Your goal - Transcribe the data that follows without changing a word, and omit the pictures.

The data -
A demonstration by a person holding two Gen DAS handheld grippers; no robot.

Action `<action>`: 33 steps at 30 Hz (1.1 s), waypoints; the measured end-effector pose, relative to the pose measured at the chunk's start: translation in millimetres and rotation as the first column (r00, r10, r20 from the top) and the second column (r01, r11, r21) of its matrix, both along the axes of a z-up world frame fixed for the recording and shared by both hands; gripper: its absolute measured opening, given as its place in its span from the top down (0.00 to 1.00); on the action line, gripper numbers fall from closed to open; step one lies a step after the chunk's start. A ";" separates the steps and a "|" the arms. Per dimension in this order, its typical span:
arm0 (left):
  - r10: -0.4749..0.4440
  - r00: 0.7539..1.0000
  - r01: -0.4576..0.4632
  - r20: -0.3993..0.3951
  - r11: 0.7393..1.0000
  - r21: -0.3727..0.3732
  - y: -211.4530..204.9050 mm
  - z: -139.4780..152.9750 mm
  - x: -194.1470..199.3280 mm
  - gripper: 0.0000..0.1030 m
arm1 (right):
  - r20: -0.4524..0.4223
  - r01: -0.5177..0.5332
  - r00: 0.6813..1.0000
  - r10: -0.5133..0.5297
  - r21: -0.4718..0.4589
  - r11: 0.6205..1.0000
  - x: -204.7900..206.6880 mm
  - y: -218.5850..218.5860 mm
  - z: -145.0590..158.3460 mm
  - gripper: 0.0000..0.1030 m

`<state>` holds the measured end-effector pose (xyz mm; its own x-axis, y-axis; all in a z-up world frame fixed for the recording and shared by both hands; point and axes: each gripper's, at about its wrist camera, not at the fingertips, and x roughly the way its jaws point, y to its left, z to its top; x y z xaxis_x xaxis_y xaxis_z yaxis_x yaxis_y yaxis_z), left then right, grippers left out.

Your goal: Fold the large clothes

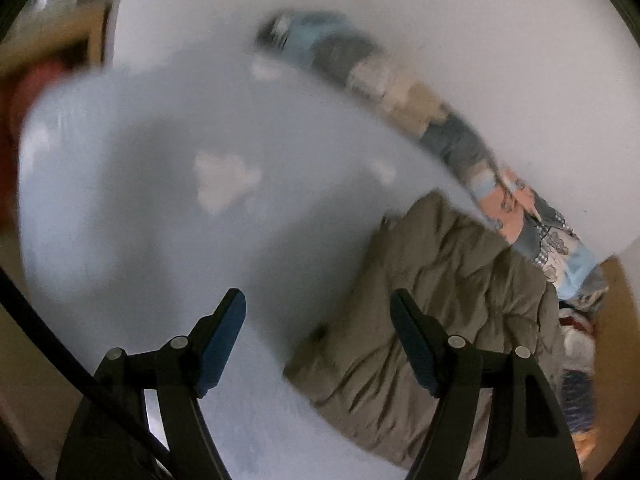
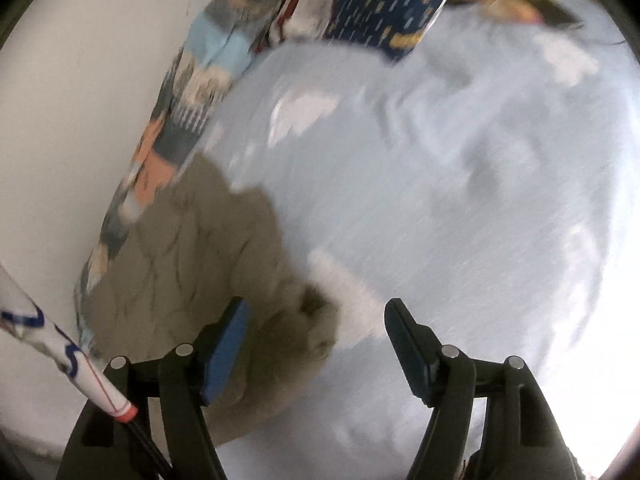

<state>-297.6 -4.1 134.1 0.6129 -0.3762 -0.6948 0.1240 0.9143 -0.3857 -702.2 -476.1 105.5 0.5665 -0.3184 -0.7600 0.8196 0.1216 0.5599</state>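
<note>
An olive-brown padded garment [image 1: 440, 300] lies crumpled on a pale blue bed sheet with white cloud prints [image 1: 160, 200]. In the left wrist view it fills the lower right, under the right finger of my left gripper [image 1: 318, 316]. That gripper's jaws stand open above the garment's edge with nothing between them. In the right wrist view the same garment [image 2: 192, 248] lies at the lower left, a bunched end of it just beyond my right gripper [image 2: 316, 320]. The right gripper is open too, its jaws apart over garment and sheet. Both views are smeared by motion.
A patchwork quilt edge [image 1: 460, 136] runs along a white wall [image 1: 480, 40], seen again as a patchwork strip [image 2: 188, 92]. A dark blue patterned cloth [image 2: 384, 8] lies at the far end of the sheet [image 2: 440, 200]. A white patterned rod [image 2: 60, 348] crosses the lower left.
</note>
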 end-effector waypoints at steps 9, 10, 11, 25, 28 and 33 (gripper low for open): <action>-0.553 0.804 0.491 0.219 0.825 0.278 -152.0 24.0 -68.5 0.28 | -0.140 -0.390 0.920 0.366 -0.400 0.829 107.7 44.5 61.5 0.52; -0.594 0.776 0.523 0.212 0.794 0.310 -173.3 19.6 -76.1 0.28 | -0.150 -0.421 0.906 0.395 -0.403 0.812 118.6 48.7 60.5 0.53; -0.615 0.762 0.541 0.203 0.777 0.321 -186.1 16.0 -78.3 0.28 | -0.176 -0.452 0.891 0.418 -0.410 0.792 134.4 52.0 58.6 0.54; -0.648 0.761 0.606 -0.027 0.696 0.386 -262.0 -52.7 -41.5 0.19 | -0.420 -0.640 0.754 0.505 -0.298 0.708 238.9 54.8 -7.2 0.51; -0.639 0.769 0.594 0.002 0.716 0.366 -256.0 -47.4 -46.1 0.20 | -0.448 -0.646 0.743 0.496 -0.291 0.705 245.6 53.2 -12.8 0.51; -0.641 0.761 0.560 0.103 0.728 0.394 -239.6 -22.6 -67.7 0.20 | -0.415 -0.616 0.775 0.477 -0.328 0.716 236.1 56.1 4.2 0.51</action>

Response for this exercise -
A demonstration by a person holding two Gen DAS handheld grippers; no robot.

Action `<action>`: 33 steps at 30 Hz (1.1 s), waypoints; the measured end-effector pose, relative to the pose measured at the chunk's start: translation in millimetres and rotation as the first column (r00, r10, r20 from the top) and the second column (r01, r11, r21) of its matrix, both along the axes of a z-up world frame fixed for the recording and shared by both hands; gripper: its absolute measured opening, given as its place in its span from the top down (0.00 to 1.00); on the action line, gripper numbers fall from closed to open; step one lies a step after the chunk's start. A ";" separates the steps and a "|" the arms. Per dimension in this order, its typical span:
arm0 (left):
  - r10: -0.4749..0.4440
  - r00: 0.7539..1.0000
  - r01: -0.4576..0.4632
  - r20: -0.3993..0.3951
  - r11: 0.7393..1.0000
  - r21: -0.3727..0.3732
  - y: -211.4530..204.9050 mm
  - z: -139.4780..152.9750 mm
  - x: -194.1470..199.3280 mm
  - gripper: 0.0000..0.1030 m
arm1 (right):
  - r20: -0.4524..0.4223
  - r01: -0.5177..0.5332
  - r00: 0.6813..1.0000
  - r10: -0.5133..0.5297
  - r21: -0.4718..0.4589
  - r11: 0.6205..1.0000
  - x: -204.7900..206.6880 mm
  - y: -218.5850..218.5860 mm
  - z: -145.0590..158.3460 mm
  - gripper: 0.0000..0.1030 m

`<state>` holds the measured end-effector pose (xyz mm; its own x-axis, y-axis; all in a z-up world frame fixed for the recording and shared by both hands; point and axes: each gripper's, at about its wrist camera, not at the fingertips, and x roughly the way its jaws point, y to its left, z to its top; x y z xaxis_x xaxis_y xaxis_z yaxis_x yaxis_y yaxis_z), left then right, grippers left out.

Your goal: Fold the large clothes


<state>-297.6 -4.1 134.1 0.6129 -0.3762 -0.6948 0.1240 0.9143 -0.3857 -702.2 -476.1 105.5 0.5665 -0.3184 -0.7600 0.8196 0.1216 0.5599</state>
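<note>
An olive-brown padded garment [image 1: 440, 300] lies crumpled on a pale blue bed sheet with white cloud prints [image 1: 160, 200]. In the left wrist view it fills the lower right, under the right finger of my left gripper [image 1: 318, 316]. That gripper's jaws stand open above the garment's edge with nothing between them. In the right wrist view the same garment [image 2: 192, 248] lies at the lower left, a bunched end of it just beyond my right gripper [image 2: 316, 320]. The right gripper is open too, its jaws apart over garment and sheet. Both views are smeared by motion.
A patchwork quilt edge [image 1: 460, 136] runs along a white wall [image 1: 480, 40], seen again as a patchwork strip [image 2: 188, 92]. A dark blue patterned cloth [image 2: 384, 8] lies at the far end of the sheet [image 2: 440, 200]. A white patterned rod [image 2: 60, 348] crosses the lower left.
</note>
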 end-effector waypoints at steps 9, 10, 11, 25, 28 and 33 (gripper low for open): <action>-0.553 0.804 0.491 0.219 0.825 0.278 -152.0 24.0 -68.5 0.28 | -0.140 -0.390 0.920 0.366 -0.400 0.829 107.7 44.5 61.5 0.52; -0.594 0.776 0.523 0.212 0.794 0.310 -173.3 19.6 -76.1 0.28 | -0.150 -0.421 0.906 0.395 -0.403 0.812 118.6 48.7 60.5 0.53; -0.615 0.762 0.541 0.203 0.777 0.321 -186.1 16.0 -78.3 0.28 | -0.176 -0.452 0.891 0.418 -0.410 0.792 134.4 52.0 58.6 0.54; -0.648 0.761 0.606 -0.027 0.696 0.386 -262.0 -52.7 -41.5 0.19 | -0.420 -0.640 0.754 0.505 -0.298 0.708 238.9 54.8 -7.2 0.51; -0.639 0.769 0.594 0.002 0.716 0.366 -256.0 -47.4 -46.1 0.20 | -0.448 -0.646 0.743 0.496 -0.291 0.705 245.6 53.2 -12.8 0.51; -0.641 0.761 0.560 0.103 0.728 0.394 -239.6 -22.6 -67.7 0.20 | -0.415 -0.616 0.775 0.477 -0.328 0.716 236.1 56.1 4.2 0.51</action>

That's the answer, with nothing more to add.